→ **Directions for this task**
Please copy every line below that contains the string "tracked".

→ **Dataset excerpt**
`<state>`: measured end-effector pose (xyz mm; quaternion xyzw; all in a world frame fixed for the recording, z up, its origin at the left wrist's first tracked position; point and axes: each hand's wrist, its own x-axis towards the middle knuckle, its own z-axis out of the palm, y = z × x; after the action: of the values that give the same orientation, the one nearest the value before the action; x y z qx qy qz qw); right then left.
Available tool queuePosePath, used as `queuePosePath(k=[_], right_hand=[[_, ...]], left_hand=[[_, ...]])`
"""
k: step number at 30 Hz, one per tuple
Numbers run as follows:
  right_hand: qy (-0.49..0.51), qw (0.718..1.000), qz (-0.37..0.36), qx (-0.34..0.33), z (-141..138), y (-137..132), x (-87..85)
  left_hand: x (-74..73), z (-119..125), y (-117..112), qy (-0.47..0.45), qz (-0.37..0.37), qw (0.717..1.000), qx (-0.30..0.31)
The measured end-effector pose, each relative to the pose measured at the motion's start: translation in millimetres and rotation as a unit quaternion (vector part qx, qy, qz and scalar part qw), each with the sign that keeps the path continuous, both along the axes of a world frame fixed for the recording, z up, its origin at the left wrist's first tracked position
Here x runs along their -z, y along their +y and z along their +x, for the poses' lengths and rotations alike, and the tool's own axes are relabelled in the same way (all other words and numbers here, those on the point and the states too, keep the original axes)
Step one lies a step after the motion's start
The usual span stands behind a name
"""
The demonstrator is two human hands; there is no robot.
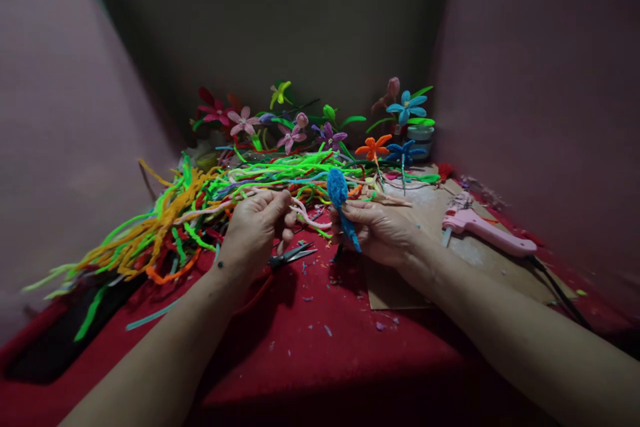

→ **Exercise result**
`<state>`: measured end-effector pose (xyz mm; quaternion xyzw; all in a world frame fixed for the recording, z up, its origin at the left wrist's first tracked position; point and axes: each hand's wrist, its own x-axis towards the middle knuckle, its own z-axis out of the palm, y = z × x; after the action: of the values that give the same orientation, the one nearest the value before the action; x y z qx qy qz qw); right then left.
The measured end-effector pose, each relative to the pose measured at the motion's start: translation in millimetres and rotation as a unit quaternion (vector part qx, qy, qz and scalar part qw), each with the sign that keeps the path continuous, both along the axes of a world frame fixed for the recording, z up, its origin at the left wrist's first tracked position

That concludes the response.